Railways NTPC (Technical Ability) Production Engineering and Planning Production Planning

Production Planning

Category : Railways

Production Planning

 

  • Production planning is the planning of production and manufacturing processes in a company or industry. It utilizes the resource allocation of activities of employees, materials and production capacity, in order to serve different customers.
  • Different types of production methods, such as single item manufacturing, batch production, mass production, continuous production etc. have their own type of production planning.
  • Production planning can be combined with production control into production planning and control, or it can be combined and or integrated into enterprise resource planning.
  • Production planning is used in companies in several different industries, including agriculture, industry, amusement industry, etc.
  • Production planning is a plan for the future production, in which the facilities needed are determined and arranged. A production planning is made periodically for a specific time period, called the planning horizon. It can comprise the following activities:
  • Determination of the required product mix and factory load to satisfy customers needs.
  • Matching the required level of production to the existing resources.
  • Scheduling and choosing the actual work to be started in the manufacturing facility.
  • Setting up and delivering production orders to production facilities.
  • In order to develop production plans, the production planner or production planning department needs to work closely together with the marketing department and sales department. They can provide sales forecasts, or a listing of customer orders.
  • The work is usually selected from a variety of product types which may require different resources and serve different customers.
  • Therefore, the selection must optimize customer-independent performance measures such as cycle time and customer-dependent performance measures such as on-time delivery.
  • A critical factors in production planning is "the accurate estimation of the productive capacity of available resources, yet this is one of the most difficult tasks to perform well."
  • Production planning should always take "into account material availability, resource availability and knowledge of future demand."
  • Modern production planning methods and tools have been developed since late 19th century.
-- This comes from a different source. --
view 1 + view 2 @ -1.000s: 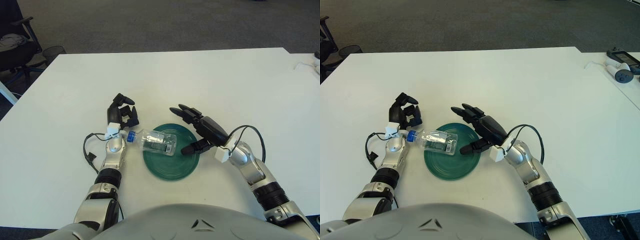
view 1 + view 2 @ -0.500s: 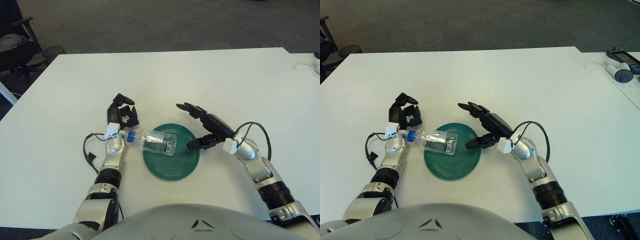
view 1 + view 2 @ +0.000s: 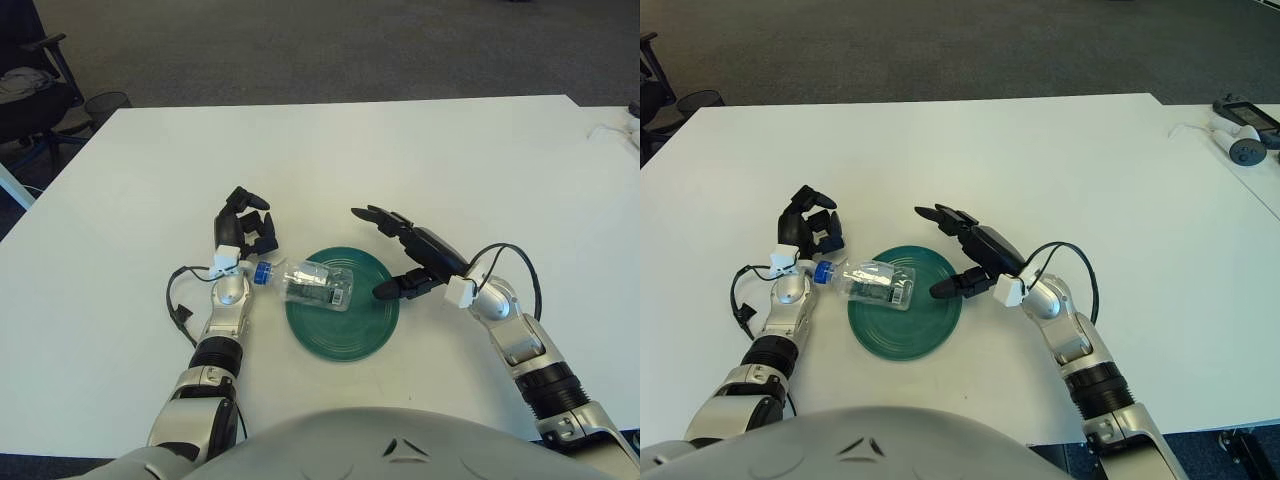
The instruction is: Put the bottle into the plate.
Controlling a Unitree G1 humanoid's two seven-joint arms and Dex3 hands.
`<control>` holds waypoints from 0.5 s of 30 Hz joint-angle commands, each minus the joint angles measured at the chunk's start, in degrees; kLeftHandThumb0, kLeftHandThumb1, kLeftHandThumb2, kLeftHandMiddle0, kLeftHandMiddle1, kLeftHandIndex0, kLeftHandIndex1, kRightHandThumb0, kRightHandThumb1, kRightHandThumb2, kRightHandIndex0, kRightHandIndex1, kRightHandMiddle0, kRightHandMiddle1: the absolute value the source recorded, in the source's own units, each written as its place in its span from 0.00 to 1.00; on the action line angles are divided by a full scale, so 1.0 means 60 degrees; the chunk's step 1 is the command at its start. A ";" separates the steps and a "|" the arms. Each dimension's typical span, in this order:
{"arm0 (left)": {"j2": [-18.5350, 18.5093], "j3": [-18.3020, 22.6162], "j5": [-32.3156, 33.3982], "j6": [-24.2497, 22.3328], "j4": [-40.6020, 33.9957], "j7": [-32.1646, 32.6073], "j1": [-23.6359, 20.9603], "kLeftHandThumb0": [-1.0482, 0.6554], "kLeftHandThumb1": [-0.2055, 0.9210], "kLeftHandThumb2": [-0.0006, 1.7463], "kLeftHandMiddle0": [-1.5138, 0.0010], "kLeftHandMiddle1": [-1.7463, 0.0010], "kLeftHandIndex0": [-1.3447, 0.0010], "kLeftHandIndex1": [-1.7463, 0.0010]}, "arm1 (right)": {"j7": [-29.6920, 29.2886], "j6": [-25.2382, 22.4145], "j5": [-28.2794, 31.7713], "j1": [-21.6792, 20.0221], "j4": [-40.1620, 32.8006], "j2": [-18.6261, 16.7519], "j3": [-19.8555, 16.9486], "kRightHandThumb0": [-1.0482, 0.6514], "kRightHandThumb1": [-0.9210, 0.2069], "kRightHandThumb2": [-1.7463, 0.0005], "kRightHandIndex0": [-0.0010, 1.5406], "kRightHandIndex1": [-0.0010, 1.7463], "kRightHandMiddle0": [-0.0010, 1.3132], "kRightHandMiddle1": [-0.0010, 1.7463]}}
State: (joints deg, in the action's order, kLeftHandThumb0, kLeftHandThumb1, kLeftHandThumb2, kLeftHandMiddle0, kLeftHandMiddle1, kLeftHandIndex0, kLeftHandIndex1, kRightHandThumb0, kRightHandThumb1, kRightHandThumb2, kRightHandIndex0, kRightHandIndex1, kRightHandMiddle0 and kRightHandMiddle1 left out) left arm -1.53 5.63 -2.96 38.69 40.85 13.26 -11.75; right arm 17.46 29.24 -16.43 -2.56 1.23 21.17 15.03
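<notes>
On a white counter (image 3: 420,160), toward its near edge, the left robot hand (image 3: 244,228) sits with its dark fingers curled in on themselves, holding nothing, just beyond the blue cap of the bottle (image 3: 310,283). A loose black cable (image 3: 180,300) loops beside the left wrist.

The clear plastic bottle lies on its side, its labelled body resting across the left part of the green plate (image 3: 345,325) while its neck and cap stick out over the plate's left rim toward the left robot hand. The round plate lies flat on the counter, midway between the two arms.

At the plate's right rim, the right robot hand (image 3: 412,255) is spread wide and holds nothing: its upper fingers reach out past the far-right side of the plate, and its thumb points at the rim. It is clear of the bottle.

Over at the counter's far right corner, a small grey-and-white device (image 3: 1243,135) with a cord lies well apart from everything else.
</notes>
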 commanded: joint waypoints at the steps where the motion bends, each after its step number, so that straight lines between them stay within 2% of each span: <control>1: 0.0084 -0.0021 -0.0109 -0.0017 0.0488 0.0011 0.0728 0.32 0.37 0.83 0.17 0.00 0.48 0.00 | 0.0058 -0.0061 0.0085 -0.0003 -0.0185 -0.0020 -0.0013 0.00 0.00 0.84 0.05 0.03 0.00 0.17; 15: 0.0062 -0.0068 -0.0218 -0.0182 0.0337 0.0069 0.0791 0.32 0.37 0.83 0.17 0.00 0.49 0.00 | 0.0061 -0.0106 0.0086 0.0033 -0.0266 -0.0011 -0.0007 0.00 0.00 0.84 0.05 0.03 0.00 0.17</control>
State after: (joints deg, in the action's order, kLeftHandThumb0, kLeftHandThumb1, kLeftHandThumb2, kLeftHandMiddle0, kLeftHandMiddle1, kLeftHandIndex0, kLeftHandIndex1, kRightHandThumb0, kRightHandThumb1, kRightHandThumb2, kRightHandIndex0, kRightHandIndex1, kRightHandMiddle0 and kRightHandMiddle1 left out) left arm -1.51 5.59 -3.03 38.25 40.48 13.26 -11.56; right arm 17.46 28.89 -16.43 -2.54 0.53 21.16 15.04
Under Scientific Management, the work for each man or each machine is mapped out in advance. The origin of production planning back goes another century.
  • Advanced planning and scheduling refers to a manufacturing management process by which raw materials and production capacity are optimally allocated to meet demand. APS is especially well-suited to environments where simpler planning methods cannot adequately address complex trade-offs between competing priorities.
  • Production scheduling is intrinsically very difficult due to the factorial dependence of the size of the solution space on the number of items/products to be manufactured.
  • Capacity planning is the process of determining the production capacity needed by an organization to meet changing demands for its products. In the context of capacity planning, design capacity is the maximum amount of work that an organization is capable of completing in a given period.
  • Effective capacity is the maximum amount of work that an organization is capable of completing in a given period due to constraints such as quality problems, delays, material handling, etc. The phrase is also used in business computing as a synonym for capacity management.
  • A master production schedule (MPS) is a plan for individual commodities to produce in each time period such as production, staffing, inventory, etc. It is usually linked to manufacturing where the plan indicates when and how much of each product will be demanded.
  • This plan quantifies significant processes, parts, and other resources in order to optimize production, to identify bottlenecks, and to anticipate needs and completed goods. Since an MPS drives much factory activity, its accuracy and viability dramatically affect profitability. Typical MPS's are created by software with user tweaking.
  • Material requirements planning (MRP) is a production planning, scheduling, and inventory control system used to manage manufacturing processes. Most MRP systems are software-based, while it is possible to conduct MRP by hand as well.
  • Manufacturing resource planning (MRP II) is defined as a method for the effective planning of all resources of a manufacturing company. Ideally, it addresses operational planning in units, financial planning, and has a simulation capability to answer "what-if" questions and extension of closed-loop MRP.
  • Scheduling is the process of arranging, controlling and optimizing work and workloads in a production process or manufacturing process. Scheduling is used to allocate plant and machinery resources, plan human resources, plan production processes and purchase materials.
  • A workflow consists of an orchestrated and repeatable pattern of business activity enabled by the systematic organization of resources into processes that transform materials, provide services, or process information. It can be depicted as a sequence of operations, declared as work of a person or group, an organization of staff, or one or more simple or complex mechanisms.
  • Employee scheduling software automates the process of creating and maintaining a schedule. Such software will usually track vacation time, sick time, compensation time, and alert when there are conflicts. As scheduling data is accumulated over time, it may be extracted for payroll or to analyze past activity.
  • Enterprise resource planning (ERP) is a business management software-usually a suite of integrated applications-that a company can use to collect, store, manage and interpret data from many business activities, including:

\[-\] Product planning, cost

\[-\] Manufacturing or service delivery

\[-\] Marketing and sales

\[-\] Inventory management

\[-\] Shipping and payment

  • Inventory Control is the supervision of supply, storage and accessibility of items in order to ensure an adequate supply without excessive oversupply.
  • Product Planning is the on going process of identifying and articulating market requirements that define a product's feature set. Product planning serves as the basis for decisions about price, distribution and promotion. Product planning is the process of creating a product idea and following through on it until the product is introduced to the market.
  • Project planning is part of project management, which relates to the use of schedules such as Gantt charts to plan and subsequently report progress within the project environment.
  • Process planning is concerned with determining the sequence of individual manufacturing operations needed to produce a given part or product. The resulting operation sequence is documented on a form typically referred to as a route sheet containing a listing of the production operations and associated machine tools for a work part or assembly.
  • Process planning in manufacturing also refers to the planning of use of blanks, spare parts, packaging material, user instructions (manuals) etc.
  • Sales and operations planning is an integrated business management process developed in the 1980s by Oliver Wight through which the executive/leadership team continually achieves focus, alignment and synchronization among all functions of the organization.
  • The S&OP planning includes an updated forecast that leads to a sales plan, production plan, inventory plan, customer lead time (backlog) plan, new product development plan, strategic initiative plan and resulting financial plan.
  • Strategy is a high level plan to achieve one or more goals under conditions of uncertainty.
  • Strategy is important because the resources available to achieve these goals are usually limited. Strategy generally involves setting goals, determining actions to achieve the goals, and mobilizing resources to execute the actions.